Scarcely had Amun-Re left his sanctum when he came to rest from his exertions on his
very own front doorstep. The great First Court of Karnak possesses at least three
resting shrines built by the pharaohs Sety II (late 19th Dynasty 19), Ramesses III (early 20th Dynasty), and Taharqa (25th Dynasty) for the use of sacred barks and their priestly cortège. The first of these
resting shrines both in date and location was built by Sety I, who intended that his
Great Hypostyle Hall should grant Amun-Re a rest stop before he had even left his
own "living room." Architrave dedication texts in its nave describe the Hall as "a resting place" and a "place
of appearance for the Lord of the Gods (i.e. Amun), with Mut and Khonsu following
him, to rest in his monument." Sety claims he built it as "a beautiful resting-place
for the Divine Conclave in which Amun may repose and as a place of appearance for
the Lord of the Gods during his yearly festival." Inscriptions such as these emphasize
the key role the Great Hypostyle Hall played in the grand sacred promenades at the
heart of major celebrations like the Opet and Valley Festivals.
The Royal Bark
Accompanying the sacred barks of the Theban Triad on these festival outings was a
fourth shoulder-borne model vessel consecrated to the reigning king.
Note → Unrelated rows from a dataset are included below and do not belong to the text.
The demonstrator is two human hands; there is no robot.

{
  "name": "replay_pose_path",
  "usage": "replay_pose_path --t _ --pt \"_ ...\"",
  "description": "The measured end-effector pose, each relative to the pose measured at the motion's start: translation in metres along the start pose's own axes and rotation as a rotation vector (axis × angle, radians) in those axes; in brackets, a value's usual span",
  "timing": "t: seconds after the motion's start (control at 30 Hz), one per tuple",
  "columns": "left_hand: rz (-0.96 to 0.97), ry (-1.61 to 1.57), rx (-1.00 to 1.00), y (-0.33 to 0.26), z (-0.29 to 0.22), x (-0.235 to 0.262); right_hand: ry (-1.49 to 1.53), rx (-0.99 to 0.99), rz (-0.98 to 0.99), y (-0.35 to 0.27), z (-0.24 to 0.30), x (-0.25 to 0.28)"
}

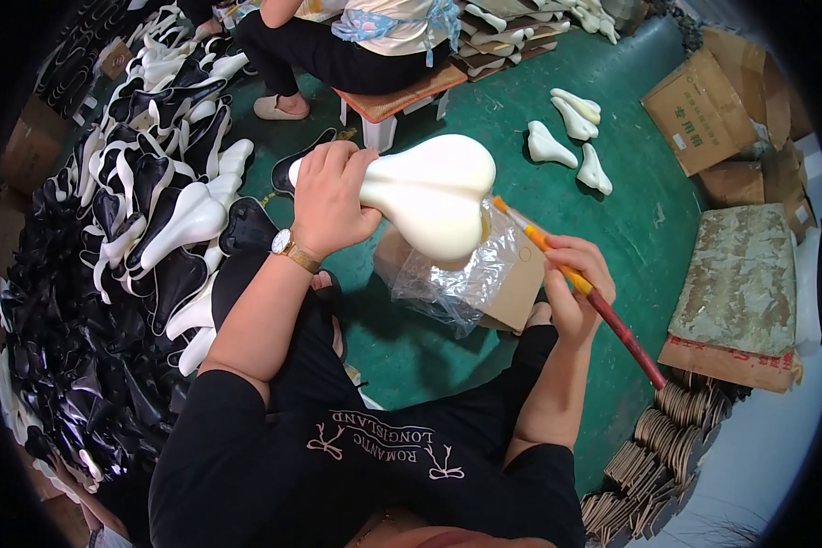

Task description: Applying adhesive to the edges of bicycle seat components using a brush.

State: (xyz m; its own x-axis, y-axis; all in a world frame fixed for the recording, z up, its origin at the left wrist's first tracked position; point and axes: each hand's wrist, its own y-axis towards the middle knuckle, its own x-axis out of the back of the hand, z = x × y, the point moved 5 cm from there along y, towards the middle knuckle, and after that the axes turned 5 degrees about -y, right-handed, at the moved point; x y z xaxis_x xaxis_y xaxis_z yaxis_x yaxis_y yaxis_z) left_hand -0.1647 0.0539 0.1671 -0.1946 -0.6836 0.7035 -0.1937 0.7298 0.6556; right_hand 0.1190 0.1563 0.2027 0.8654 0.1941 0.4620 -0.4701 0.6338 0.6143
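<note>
A white bicycle saddle foam pad (434,187) is held up in front of me by my left hand (331,194), whose fingers wrap its narrow nose. The pad's broad rounded end points right. My right hand (577,285) grips a paintbrush (603,309) with a dark red and yellow handle. The brush's bristles are close to the pad's right edge; whether they touch it I cannot tell. Below the pad stands a cardboard box (521,292) with clear plastic film (447,297) over it.
Piled at left are white pads (187,219) and black saddle covers (82,356). Several white pads (553,144) lie on the green floor (612,237). Cartons (703,110) and stacked brown pieces (653,457) line the right. Ahead, another person (384,46) sits on a stool (393,105).
</note>
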Motion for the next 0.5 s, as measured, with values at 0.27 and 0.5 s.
replay_pose_path --t 0.27,0.5 --pt "0.026 -0.041 -0.013 0.0 -0.011 -0.003 0.046 0.102 0.106 0.0 0.025 -0.05" --pt "0.034 -0.027 -0.006 0.0 -0.006 -0.004 0.016 0.001 -0.08 -0.003 -0.002 -0.018"
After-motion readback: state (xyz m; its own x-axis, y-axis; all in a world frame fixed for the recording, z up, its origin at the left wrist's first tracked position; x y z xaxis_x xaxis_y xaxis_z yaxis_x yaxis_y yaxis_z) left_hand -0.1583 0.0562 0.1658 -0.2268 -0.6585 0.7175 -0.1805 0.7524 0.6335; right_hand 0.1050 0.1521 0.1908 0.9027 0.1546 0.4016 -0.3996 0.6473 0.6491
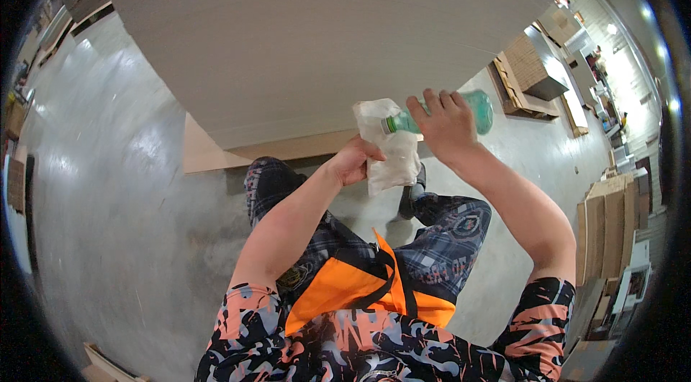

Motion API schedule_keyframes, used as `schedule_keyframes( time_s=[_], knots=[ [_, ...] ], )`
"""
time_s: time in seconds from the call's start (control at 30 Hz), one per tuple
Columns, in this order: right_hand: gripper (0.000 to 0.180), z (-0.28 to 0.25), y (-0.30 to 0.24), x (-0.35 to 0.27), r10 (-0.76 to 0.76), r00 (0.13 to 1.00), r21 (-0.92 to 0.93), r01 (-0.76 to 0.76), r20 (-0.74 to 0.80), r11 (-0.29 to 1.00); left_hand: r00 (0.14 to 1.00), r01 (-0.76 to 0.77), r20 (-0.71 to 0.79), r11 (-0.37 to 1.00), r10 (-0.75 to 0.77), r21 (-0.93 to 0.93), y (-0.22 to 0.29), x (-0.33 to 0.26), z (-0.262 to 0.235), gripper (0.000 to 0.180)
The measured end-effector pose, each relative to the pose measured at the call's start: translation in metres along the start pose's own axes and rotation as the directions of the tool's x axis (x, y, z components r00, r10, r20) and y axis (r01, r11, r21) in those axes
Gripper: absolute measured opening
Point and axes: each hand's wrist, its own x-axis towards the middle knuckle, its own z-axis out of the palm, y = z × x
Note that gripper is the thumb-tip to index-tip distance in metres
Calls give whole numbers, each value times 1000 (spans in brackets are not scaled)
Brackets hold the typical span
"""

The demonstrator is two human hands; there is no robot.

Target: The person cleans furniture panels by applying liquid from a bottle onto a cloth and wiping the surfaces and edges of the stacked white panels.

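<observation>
A white cloth (394,167) hangs crumpled from my left hand (354,159), whose fingers are closed on its edge. My right hand (450,123) is wrapped round a clear green plastic bottle (481,110). The bottle lies tilted nearly on its side, its neck and green-ringed mouth pointing left against the cloth. Whether liquid is coming out cannot be made out. Both hands are in front of a large flat grey-brown panel stack (324,43), close to its near edge.
Below the stack runs a light wooden board (288,147) near the floor. Stacked panels on a pallet (533,69) stand at the far right, with more brown stacks (606,227) nearer on the right. Shiny grey concrete floor (129,187) stretches to the left.
</observation>
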Motion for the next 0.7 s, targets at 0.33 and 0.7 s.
schedule_keyframes(
  time_s=[0.33, 0.7],
  knots=[
    [56, 79, 10, -96, 541, 556, 771, -367, 631, -521, 947, -286, -200, 941, 250, -181, 51, -57, 28, 55],
    [58, 169, 14, -188, 483, 431, 605, -211, 762, -767, 38, -639, -732, 580, 680, 505, 60, -206, -145, 53]
  ],
)
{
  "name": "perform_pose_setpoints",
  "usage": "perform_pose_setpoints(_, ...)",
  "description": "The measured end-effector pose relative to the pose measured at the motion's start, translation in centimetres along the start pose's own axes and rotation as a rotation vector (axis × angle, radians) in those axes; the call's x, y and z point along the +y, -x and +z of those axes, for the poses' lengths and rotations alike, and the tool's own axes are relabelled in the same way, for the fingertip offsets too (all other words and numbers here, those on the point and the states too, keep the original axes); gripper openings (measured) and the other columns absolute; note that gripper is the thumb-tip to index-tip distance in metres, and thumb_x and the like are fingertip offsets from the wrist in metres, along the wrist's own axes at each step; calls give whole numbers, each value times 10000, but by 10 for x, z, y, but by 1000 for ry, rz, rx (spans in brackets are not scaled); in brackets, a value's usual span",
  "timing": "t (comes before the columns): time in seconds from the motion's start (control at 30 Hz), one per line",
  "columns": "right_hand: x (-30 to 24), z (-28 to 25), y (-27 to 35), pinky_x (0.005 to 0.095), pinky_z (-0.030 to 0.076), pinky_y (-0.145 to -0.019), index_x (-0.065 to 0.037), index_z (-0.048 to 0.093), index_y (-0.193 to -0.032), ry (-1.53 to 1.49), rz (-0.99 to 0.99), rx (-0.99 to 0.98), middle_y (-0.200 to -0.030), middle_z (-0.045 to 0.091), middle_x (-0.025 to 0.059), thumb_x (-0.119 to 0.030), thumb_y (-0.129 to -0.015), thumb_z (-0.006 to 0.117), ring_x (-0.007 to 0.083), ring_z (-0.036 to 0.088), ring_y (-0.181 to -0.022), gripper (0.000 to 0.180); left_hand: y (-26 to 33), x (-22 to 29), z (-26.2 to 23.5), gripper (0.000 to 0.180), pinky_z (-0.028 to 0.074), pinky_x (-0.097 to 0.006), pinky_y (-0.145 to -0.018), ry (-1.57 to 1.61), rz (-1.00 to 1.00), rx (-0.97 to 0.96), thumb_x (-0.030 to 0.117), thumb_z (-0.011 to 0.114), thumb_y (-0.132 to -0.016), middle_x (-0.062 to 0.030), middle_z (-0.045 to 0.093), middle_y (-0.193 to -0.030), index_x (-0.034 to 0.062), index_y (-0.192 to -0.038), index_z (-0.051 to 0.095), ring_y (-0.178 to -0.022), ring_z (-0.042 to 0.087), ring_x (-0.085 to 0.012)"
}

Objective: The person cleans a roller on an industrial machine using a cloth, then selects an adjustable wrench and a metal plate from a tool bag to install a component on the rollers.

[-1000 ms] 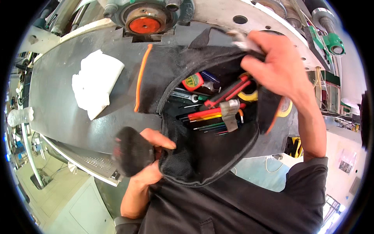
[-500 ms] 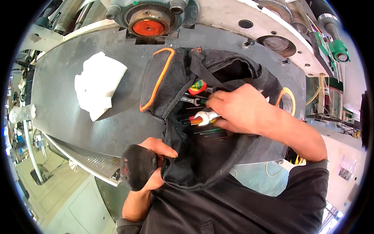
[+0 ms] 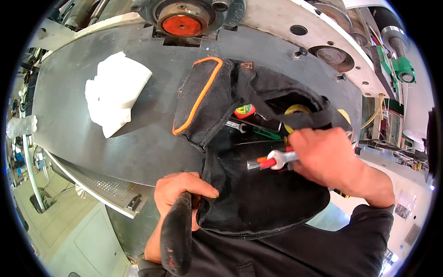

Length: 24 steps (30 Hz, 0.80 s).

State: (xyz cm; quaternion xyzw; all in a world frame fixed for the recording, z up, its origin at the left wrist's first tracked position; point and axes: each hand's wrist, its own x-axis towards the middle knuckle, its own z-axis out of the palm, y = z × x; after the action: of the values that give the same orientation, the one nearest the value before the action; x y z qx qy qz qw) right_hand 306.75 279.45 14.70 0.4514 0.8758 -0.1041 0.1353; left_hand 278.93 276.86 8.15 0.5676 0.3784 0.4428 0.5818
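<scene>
While a folded white cloth (image 3: pixel 115 94) lies untouched at the far left of the dark grey worktop (image 3: pixel 152 152), the work in hand looks like picking tools out of the open black tool bag (image 3: pixel 258 203). Left to right: the left hand (image 3: pixel 177 194) sits at the near left edge of the bag, its fingers wrapped shut around a black, paint-flecked handle (image 3: pixel 176 235) that points down toward the body, with the thumb pressed on the bag's rim, seemingly steadying it. Beyond it the bag's orange-piped flap (image 3: pixel 203 99) is folded back onto the worktop, leaving the mouth open. Inside the bag, a round red-and-green tool (image 3: pixel 244 111), a steel spanner end (image 3: pixel 235 124), a green strip and two yellow tape rolls (image 3: pixel 297 111) show under a black strap; the rest is too dark to tell. Further right, the right hand (image 3: pixel 327 159) is closed over a small bundle held just above the bag's front panel: a silver open-ended wrench (image 3: pixel 277 159) and a red-handled tool (image 3: pixel 263 161) stick out leftward from its fingers. By my judgement the tools are part-lifted, and the next move calls for drawing them clear of the strap without snagging, while the left hand keeps the bag from sliding. At the top stands a machine hub with an orange-red centre (image 3: pixel 180 23).
</scene>
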Motion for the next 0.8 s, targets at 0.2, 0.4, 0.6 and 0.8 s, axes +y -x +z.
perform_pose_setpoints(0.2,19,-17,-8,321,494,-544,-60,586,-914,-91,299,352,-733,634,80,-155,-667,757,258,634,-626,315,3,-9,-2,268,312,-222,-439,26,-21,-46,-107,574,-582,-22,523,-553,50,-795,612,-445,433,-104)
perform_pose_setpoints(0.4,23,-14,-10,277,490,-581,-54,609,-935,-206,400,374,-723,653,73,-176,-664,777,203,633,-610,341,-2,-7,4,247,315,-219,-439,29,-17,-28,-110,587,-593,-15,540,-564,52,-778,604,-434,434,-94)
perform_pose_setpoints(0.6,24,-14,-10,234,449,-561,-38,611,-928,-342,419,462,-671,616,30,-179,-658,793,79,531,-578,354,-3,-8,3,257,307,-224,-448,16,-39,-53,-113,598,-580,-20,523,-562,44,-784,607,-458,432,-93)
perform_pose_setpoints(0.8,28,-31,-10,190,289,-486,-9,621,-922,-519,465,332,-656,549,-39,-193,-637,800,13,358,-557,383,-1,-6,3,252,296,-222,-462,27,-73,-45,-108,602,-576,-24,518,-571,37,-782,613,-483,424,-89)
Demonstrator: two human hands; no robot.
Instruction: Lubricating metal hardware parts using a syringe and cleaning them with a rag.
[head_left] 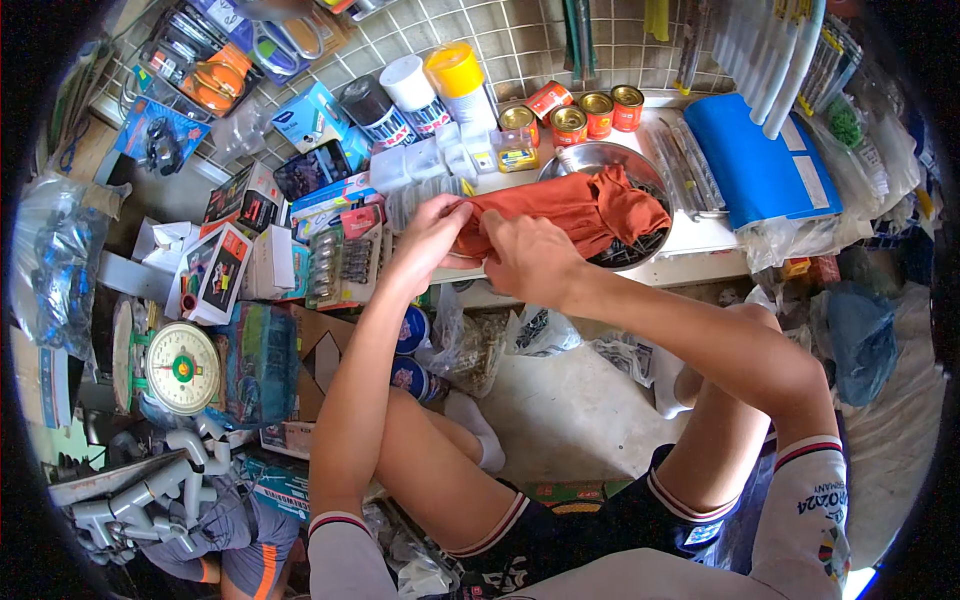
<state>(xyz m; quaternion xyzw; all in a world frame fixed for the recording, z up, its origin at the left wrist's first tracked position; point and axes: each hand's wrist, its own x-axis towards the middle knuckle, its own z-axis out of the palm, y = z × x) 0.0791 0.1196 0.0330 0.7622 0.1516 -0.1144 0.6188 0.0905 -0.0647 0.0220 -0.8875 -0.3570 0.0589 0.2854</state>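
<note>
A rust-orange cloth stretches from my hands across a round metal bowl, its far end bunched up over the bowl. Dark, thin metal pieces, perhaps nails or screws, show in the bowl beside the cloth. My left hand pinches the near left end of the cloth between thumb and fingers. Just to the right, my right hand is closed on the same end, its index finger pressed against the fabric. Part of the right fingers is hidden behind the hand.
Small orange cans and spray cans line the back of the white counter. A blue folder-like package lies at right. Boxed goods and a dial scale stand at left. Plastic bags sit on the floor below.
</note>
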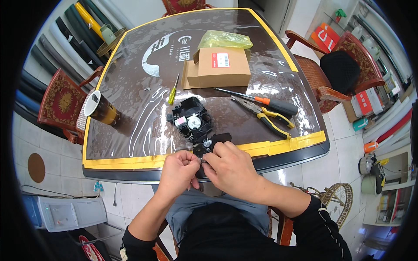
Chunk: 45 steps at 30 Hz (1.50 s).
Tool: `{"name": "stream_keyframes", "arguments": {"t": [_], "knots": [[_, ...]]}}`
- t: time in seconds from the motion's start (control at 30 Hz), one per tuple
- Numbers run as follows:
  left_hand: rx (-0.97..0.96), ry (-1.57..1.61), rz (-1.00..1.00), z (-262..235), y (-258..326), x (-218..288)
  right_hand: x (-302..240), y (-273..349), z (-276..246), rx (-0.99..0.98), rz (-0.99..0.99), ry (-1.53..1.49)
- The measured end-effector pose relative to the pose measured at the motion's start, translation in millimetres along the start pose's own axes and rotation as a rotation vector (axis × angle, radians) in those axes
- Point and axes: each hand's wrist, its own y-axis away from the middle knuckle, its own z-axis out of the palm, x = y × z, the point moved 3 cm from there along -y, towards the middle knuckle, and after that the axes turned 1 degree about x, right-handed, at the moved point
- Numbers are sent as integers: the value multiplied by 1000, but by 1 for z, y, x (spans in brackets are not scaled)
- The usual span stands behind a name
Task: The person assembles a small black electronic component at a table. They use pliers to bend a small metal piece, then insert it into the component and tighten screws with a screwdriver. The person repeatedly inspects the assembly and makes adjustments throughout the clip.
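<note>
Black plastic assembly [191,121], with a white and grey round part on top, lay at the near edge of the table [130,143], its near end reaching in between the two hands. Left hand [178,169] was curled into a loose fist just beside that near end, fingertips pinched toward a small metal piece [203,159]; whether it actually gripped the piece could not be told. Right hand [230,167] was closed over the same end of the assembly, fingers bent around the dark part, touching the left hand.

Farther out on the table: yellow-handled pliers [272,119] and an orange-and-black screwdriver [265,102] to the right of the assembly, a small yellow-green screwdriver [173,93] to its far left. Beyond these sat an open cardboard box [217,67] with a yellow plastic bag [224,40] behind it. A cup [101,108] stood near the left edge.
</note>
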Motion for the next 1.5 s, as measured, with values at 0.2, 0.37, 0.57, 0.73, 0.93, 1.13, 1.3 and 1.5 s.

Pharaoh himself
possessed an indwelling divine spirit closely linked to Amun-Re who, it was believed,
had actually fathered him. Although every pharaoh was considered Amun-Re's progeny,
this mythology was articulated most explicitly in the "Divine Birth" inscriptions
of King Amenhotep III (ruled ca. 1390-1352 BCE) at Luxor Temple and those of Queen Hatshepsut in her memorial
temple at Deir el-Bahari in Western Thebes. As with the gods themselves, perambulation of the king's cult
statue in his sacred bark was integral to the Opet Festival and Valley Festival, both
of which celebrated the mystical connection between Amun-Re and the king. At Luxor
Temple during Opet, their spirits temporarily melded as one, recharging both of their
mystical energies for another year.

| Representation of the king's processional bark, as indicated by its aegis showing
a king's head wearing a nemes head cloth and an elaborate hemhem crown. Relief from
the Colonnade Hall of Luxor Temple. |
Sety I and Ramesses II commanded elaborate scenes to be added to the Hypostyle Hall's
walls depicting the journey of the divine and royal sacred barks during these festivals.
Accompanying them are hieroglyphic captions describing their royal piety in carrying
Amun's bark on their own shoulders during processions and in constructing the Hypostyle
Hall as monumental infrastructure for these festivities.